一つの会社に勤めながら他の仕事も掛け持ちする「パラレルキャリア」という言葉が浸透しつつあります。言い方を変えれば「兼業」で、以前だったら、どちらかというとネガティブな捉えられ方がされました。

 というのも、兼業している目的はたいていお金であり、一つの勤め先では、その人が満足するだけの収入が得られていないケースが多かったからです。

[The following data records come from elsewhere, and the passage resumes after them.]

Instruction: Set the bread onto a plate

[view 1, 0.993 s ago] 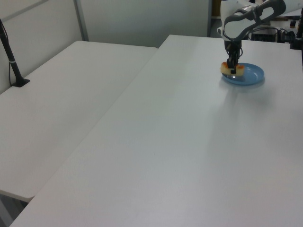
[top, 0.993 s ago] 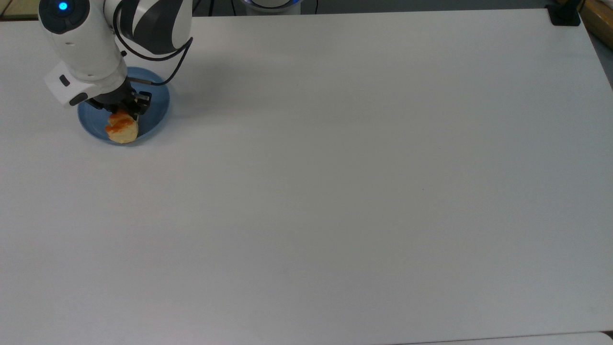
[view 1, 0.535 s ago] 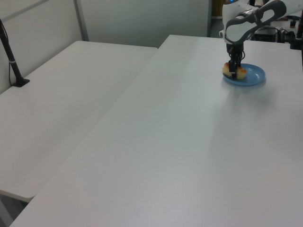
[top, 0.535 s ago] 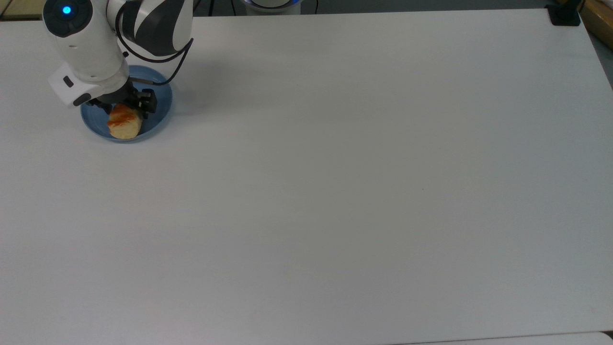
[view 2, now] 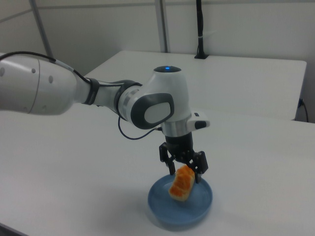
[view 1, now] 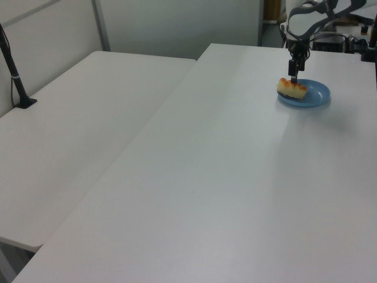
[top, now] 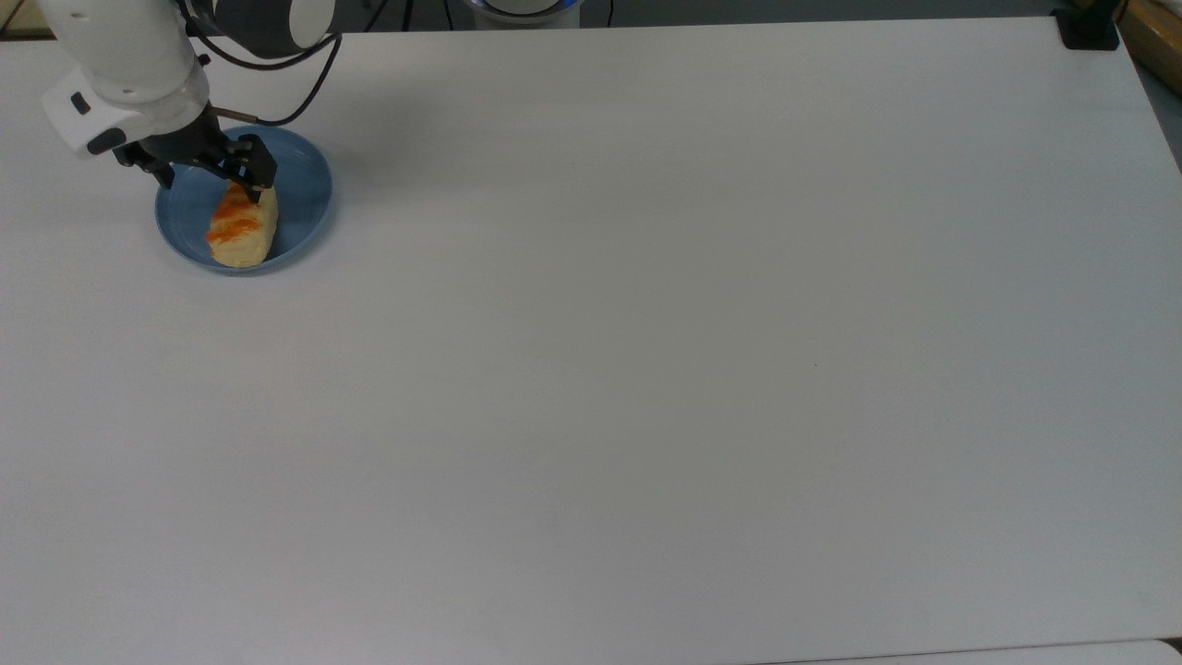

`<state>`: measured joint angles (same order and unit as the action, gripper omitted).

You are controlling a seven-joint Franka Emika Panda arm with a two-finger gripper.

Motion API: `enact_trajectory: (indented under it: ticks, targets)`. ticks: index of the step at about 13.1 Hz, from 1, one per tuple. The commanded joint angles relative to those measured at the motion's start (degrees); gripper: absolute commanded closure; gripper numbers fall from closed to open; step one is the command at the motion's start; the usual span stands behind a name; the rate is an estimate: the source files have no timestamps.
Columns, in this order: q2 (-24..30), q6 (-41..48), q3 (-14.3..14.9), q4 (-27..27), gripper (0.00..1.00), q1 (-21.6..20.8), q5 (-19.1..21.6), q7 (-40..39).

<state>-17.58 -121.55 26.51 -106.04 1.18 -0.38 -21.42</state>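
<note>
In the right view, the plate (view 2: 180,204) was seen nearest the camera, set on the white desk (view 2: 59,167) close to its near edge. The bread (view 2: 180,183) was found lying in the plate, its pale yellow body topped with orange-brown glazed patches. In the top view the bread (top: 242,224) was seen resting lengthwise on the plate (top: 300,199), toward the near part of the rim and the top view's left of the plate's middle. The plate was placed near the desk's (top: 646,369) far-left corner as the top view shows it.

Just above the bread, the claw (view 2: 185,167) was held clear of it, its two black fingers spread apart with nothing between them. In the top view the claw (top: 205,169) was seen over the far part of the plate, one fingertip overlapping the bread's far end in the picture; whether it touched could not be told. In the left view the claw (view 1: 294,66) hung above the bread (view 1: 292,88) and the plate (view 1: 312,94), with a gap showing.

Behind the claw, the white and grey arm (view 2: 88,96) was stretched toward the right view's left. A blue light (view 2: 167,69) was lit on top of its wrist. No brand, label or writing could be read.

Farther back, a second white desk (view 1: 65,141) was seen, with a black post (view 2: 199,29) standing on it.
</note>
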Motion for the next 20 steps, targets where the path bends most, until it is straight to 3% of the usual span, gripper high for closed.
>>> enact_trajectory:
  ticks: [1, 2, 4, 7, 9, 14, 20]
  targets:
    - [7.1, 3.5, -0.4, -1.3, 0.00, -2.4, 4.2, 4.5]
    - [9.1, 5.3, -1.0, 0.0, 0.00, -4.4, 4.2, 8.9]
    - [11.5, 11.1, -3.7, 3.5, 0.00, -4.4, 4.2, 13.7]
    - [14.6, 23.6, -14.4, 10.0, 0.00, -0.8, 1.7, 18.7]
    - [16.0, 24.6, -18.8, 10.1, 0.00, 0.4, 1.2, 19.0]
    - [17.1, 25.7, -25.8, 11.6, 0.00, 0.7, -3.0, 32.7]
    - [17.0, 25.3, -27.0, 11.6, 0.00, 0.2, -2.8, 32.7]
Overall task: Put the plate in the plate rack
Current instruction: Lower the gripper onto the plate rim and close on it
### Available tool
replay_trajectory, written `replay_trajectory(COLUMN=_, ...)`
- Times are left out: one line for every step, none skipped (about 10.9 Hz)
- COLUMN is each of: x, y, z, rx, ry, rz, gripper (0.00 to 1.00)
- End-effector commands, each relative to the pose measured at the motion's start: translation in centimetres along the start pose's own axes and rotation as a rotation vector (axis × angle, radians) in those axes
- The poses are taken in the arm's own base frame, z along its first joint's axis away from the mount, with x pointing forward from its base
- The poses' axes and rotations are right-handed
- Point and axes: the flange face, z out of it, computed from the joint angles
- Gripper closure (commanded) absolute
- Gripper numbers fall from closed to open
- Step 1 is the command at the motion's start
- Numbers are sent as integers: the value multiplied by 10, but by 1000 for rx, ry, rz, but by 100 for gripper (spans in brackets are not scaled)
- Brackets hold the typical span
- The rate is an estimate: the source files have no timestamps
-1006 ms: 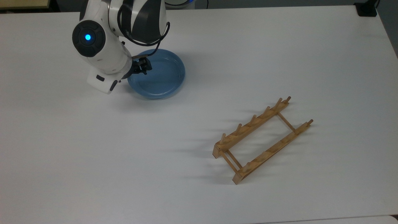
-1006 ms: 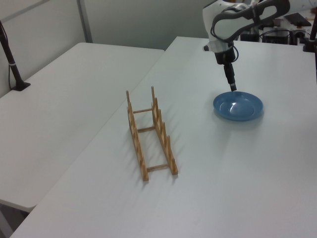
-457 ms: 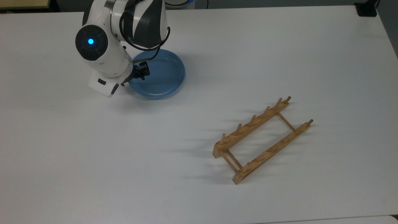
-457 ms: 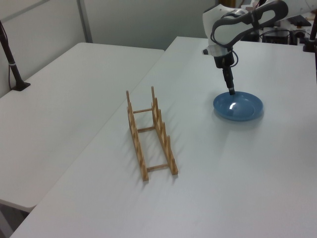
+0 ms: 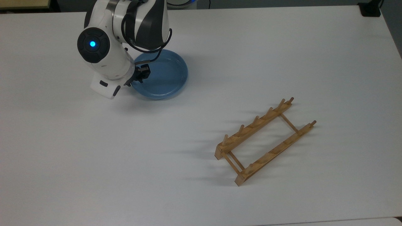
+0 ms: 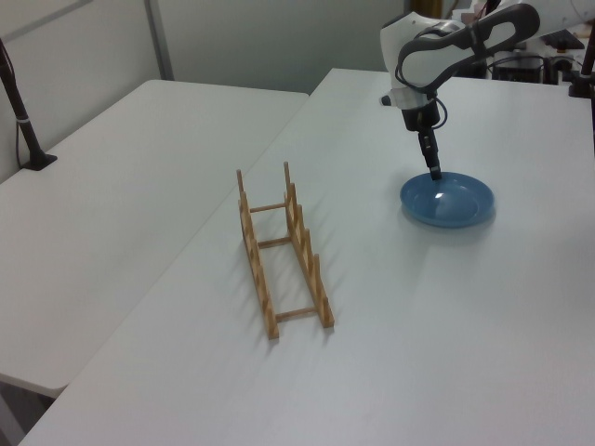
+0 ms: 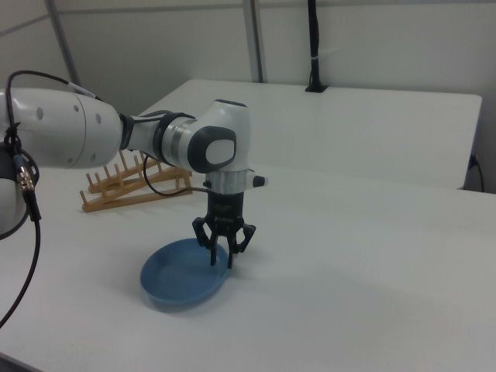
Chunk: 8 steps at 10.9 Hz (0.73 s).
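We see a wide white tabletop (image 5: 282, 56) carrying everything. On it the white and dark grey robot arm (image 7: 139, 139) reaches down to the plate. The small light-wood plate rack with upright pegs (image 5: 265, 139) (image 6: 282, 255) (image 7: 128, 186) stands empty, well apart from the plate, toward the top view's lower right. The round glossy light-blue plate (image 5: 163, 75) (image 6: 448, 200) (image 7: 182, 273) lies flat, hollow side up. The black two-finger end effector (image 5: 142, 73) (image 6: 434, 171) (image 7: 222, 256) points down at the plate's rim, on the top view's left edge of the plate. In the right view its fingers (image 7: 211, 249) are spread apart, straddling the rim, gripping nothing.
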Motion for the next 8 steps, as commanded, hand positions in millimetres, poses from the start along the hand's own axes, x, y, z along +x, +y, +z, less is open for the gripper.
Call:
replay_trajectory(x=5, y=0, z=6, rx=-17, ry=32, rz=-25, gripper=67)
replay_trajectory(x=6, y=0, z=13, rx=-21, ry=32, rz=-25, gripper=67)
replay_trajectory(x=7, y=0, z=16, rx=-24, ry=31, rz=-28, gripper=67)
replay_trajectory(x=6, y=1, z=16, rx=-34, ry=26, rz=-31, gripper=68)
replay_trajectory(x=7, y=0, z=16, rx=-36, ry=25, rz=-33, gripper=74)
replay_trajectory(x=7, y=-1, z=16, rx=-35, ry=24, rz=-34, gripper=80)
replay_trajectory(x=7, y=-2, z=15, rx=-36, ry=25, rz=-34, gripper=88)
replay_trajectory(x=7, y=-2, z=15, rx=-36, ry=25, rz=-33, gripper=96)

 このとき、SEや医師など、特定の技術を持っていればより有利で、そのスキルを生かしながら週末などに勤務先以外の場所でアルバイトができました。いずれにしても兼業先は、主たる職業の延長線上で探すことがほとんどでした。

 しかし、いま言われているパラレルキャリアは、意味がまったく違ってきています。目先のお金ではなく、将来のために、むしろ現在従事している専門分野とは別の種類の仕事に携わろうとする人が増えているのです。

 私の知る限りでも、有名企業で高い評価を得ている課長クラスが何人も、就業時間外にいろいろなことをやり始めています。彼らは、3年後、5年後、10年後に、「いまのままでお金を稼ぎ続けられるかどうか」について疑問に思っているからこそ動いているのです。

 今後、日本のビジネス環境にはいくつかの大きな変化が起こります。

 まずは、労働人口の激減。働き続けたい高齢者は増えても、若い労働力が圧倒的に不足します。

 さらに、AIに代表される技術革新が次々と起きるでしょう。今後私たちが目にする技術革新は、これまでの比ではありません。

 2030年前までに、いまある仕事の半分は消滅するとまで言われています。10年ちょっとの間に、いまからは想像もできない事態になっているのです。

 「労働人口が減った分をAIに補ってもらえばいいではないか」というのは楽観的に過ぎ、実際には、労働力が足りないために淘汰される企業と、働きたいのに仕事がない労働者の両方が生まれるのではないかと思います。

 もっとも、そうした激変する世の中には、新しい仕事も絶対に生まれます。働きたいのに仕事がない人は、その新しい仕事についていけないからで、ついて行ける人は大きな成功を手にできる可能性があります。